For women in ministry and lgbtiqa+ ministers*, everyday ministry puzzles are an unavoidable part of living into one’s calling and work. When I listen to the ministers I study, seminary students, friends, and colleagues in ministry, I hear stories about the following unavoidable and puzzling challenges. Which ones resonate for you?
- Microaggressions that undermine confidence and erode trusting relationships.
- Sexual harassment and inappropriate and unwelcomed sexualized talk, touch, and expectations.
- Deep seated fear and dread of female power.
- Open anxiety about sexuality and narrow definitions of what constitutes the positive human experience and expression of sexual identity.
- Denominations that are ambivalent and/or openly opposed to their very existence.
- Seminary and college curriculum that sidesteps and ignores basic everyday concerns related to identity and how it impacts their practice of ministry.

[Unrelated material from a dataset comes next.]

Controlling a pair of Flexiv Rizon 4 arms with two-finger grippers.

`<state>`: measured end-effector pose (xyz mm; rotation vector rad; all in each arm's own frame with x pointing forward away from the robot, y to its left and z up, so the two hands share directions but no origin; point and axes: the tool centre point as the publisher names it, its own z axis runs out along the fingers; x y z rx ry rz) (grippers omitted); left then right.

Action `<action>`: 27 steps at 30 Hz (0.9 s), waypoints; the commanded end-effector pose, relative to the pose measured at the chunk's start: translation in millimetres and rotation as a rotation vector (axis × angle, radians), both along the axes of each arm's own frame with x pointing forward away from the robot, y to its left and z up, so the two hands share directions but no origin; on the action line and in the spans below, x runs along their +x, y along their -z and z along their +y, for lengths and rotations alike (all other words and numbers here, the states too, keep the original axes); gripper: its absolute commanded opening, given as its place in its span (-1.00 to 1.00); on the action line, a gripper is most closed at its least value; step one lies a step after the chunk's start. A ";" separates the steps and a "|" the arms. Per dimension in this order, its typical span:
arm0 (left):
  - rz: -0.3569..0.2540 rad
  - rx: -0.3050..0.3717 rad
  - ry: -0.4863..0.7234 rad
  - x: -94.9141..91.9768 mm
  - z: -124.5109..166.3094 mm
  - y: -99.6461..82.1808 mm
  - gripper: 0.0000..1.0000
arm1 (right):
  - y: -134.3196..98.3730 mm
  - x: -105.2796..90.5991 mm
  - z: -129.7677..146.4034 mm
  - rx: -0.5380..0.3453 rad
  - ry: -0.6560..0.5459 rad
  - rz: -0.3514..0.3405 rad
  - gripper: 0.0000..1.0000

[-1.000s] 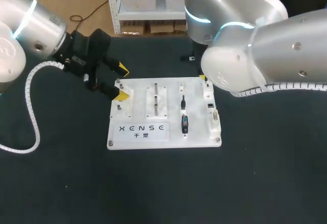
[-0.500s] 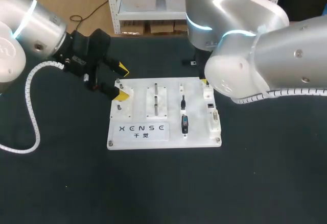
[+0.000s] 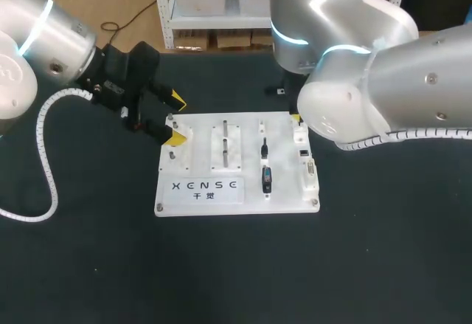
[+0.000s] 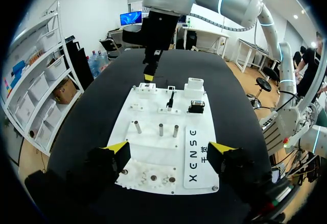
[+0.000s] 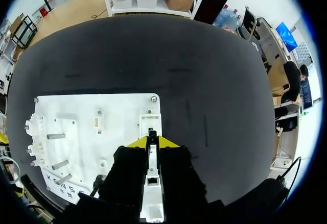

- Gender inequities in pay, benefits, and opportunities to excel or advance in their work.
- Language that continues to speak of an all-powerful and dominating white male God, mis-shaping the spiritual imaginations of children and people of all ages.
- Institutionalized forms of sexism, homophobia, racism, that present brick walls and keep people in small boxes that prevent growth and flourishing.
Just making that list is overwhelming. But living it? Well, it is no wonder that women and lgbtiqa+ ministers and pastors are exhausted.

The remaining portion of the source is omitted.